Cardoon  & artichoke protected for winter

Cardoon & artichoke protected for winter

During the warm spell a week or so ago, I pulled back the leaves and uncovered the plants. Cardoon leaves had sprouted more than a foot high within their winter home! Without light, the leafy stalks were ghostly white.

 

Cardoon, after winter

Cardoon, after winter

That’s okay; cardoon is sometimes purposely blanched to make its flavor more mild. A few days of light will green them up. That’s okay too; I’m growing cardoon for its bold visual presence — last year the plants leaves formed a 3-foot-high, blue-green, mound of spiny leaves up the center of which rose flower stalks at the top of which opened blue flowers resembling enormous thistles.

Cardoon flower

Cardoon flower

As for the artichokes: Not a sign of life. Perhaps winter cold or moisture did them in.
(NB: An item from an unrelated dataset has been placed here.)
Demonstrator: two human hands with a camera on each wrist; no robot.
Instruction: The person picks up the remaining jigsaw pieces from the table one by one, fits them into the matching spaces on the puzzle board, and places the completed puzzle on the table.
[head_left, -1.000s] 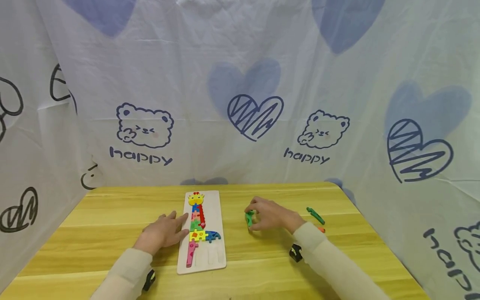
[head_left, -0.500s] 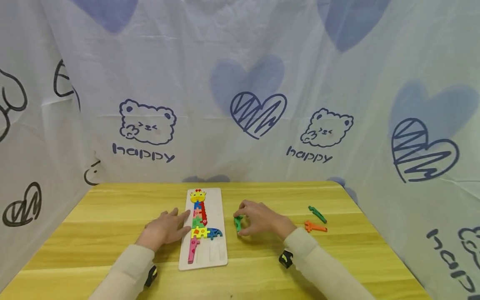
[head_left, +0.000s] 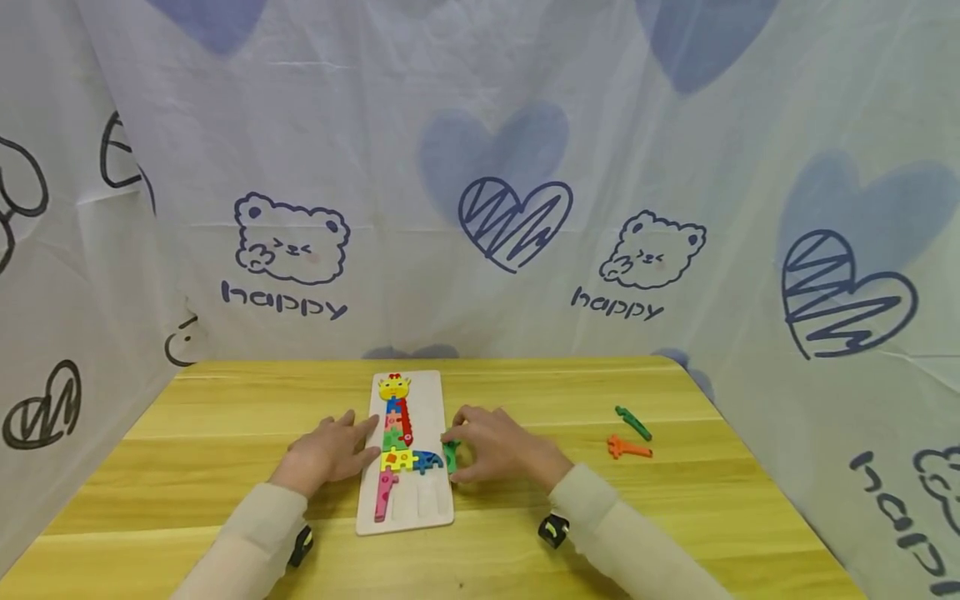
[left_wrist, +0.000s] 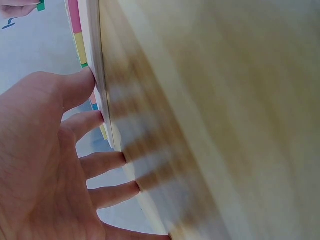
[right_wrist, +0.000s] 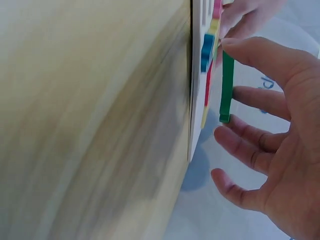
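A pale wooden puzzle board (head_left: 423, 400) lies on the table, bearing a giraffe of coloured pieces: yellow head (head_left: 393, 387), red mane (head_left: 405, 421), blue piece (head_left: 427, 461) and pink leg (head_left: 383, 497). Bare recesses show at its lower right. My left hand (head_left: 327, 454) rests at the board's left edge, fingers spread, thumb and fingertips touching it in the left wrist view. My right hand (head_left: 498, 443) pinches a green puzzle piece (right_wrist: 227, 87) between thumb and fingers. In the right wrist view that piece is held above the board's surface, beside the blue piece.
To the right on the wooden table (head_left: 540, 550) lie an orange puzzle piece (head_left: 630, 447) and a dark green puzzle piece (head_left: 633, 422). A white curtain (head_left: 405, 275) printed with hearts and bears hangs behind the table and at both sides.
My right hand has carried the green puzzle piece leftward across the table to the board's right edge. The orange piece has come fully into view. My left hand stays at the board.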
Perhaps mice lunched on the roots. Perhaps there’s life beneath the ground, still to awaken. I’ll keep my fingers crossed.

BEE GLORY, GONE (FOR NOW)

Arnold’s Promise?

I miss the bees. No, they’re not gone from here because of Colony Collapse Disorder (CCD), widely responsible for the loss of bees. Most years, they would have been here and perhaps gone on to greener pastures by now.
Honeybee on witchhazel
The bees come for my witchhazel, and the reason for their absence this year is because my witchhazel didn’t bloom. It usually blooms in late winter or very early spring. And it won’t bloom this season at all. The reason is because it bloomed last fall.

It’s not uncommon for an early spring bloomer such as witchhazel to jump the gun and bloom in fall. And the cause for this behavior is growing conditions through summer that send the plant into a kind of sleep, then fall conditions that all of a sudden shake the plant awake. My guess is that the plant considered the very dry weather last summer an ersatz winter, and cooler and moister conditions in fall were an ersatz spring.

Witchhazel, spent bloom from August

Witchhazel, spent blooms from past autumn

I’d prefer, and the bees also might prefer, for the plant — Arnold’s Promise variety of witchhazel — to bloom on its usual, this side, of the calendar. We’re all much hungrier now for all that visual and aromatic glory. The bees seem happiest with the spring blooms, making the bush all a-buzz with their frenzied flitting moving from flower to flower. These early blossoms provide the nectar and the pollen they need to get going in spring.

Witchhazel in full bloom in past years

Witchhazel in full bloom in past years

What’s So Good About Honeybees?

Honeybees are much more valuable for their pollination services than for the honey and beeswax we sneak from them. Many crops – almost all those with showy flowers – need the pollination services of bees in order to set seeds or make fruits.

I once kept bees, so can attest to the fact that they make very interesting pets. Their social organization rivals that of any other creature. (Humans are not even in this running.) Each bee knows and does his or her job. The hive’s sole queen leaves the hive but once in her life to get fertilized by males, after which the latter, their genitals ripped from their bodies, die. Guard bees protect the entrance from interlopers. 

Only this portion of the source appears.